To do ▸
If a line below contains the string "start", return that line.

Information provided ▸

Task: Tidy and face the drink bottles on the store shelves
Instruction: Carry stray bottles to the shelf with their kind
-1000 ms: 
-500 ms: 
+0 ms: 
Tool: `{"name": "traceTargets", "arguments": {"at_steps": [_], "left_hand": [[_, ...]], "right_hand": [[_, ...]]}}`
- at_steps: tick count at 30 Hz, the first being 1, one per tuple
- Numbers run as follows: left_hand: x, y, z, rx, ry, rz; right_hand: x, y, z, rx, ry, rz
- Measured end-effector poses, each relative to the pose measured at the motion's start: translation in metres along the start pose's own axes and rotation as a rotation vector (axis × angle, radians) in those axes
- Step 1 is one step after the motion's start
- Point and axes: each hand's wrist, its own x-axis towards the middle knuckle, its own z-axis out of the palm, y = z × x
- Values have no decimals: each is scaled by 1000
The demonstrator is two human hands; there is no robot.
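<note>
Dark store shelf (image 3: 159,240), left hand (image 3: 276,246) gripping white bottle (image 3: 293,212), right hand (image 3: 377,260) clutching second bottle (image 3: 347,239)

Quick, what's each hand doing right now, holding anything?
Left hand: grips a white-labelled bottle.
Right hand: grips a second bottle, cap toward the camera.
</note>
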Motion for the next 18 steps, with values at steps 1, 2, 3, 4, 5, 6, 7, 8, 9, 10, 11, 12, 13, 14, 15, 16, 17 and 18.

Result for this exercise ▸
- Measured end-effector poses, each relative to the pose measured at the motion's start: translation in metres along the start pose's own axes and rotation as a rotation vector (axis × angle, radians) in those axes
- Step 1 is one step after the motion's start

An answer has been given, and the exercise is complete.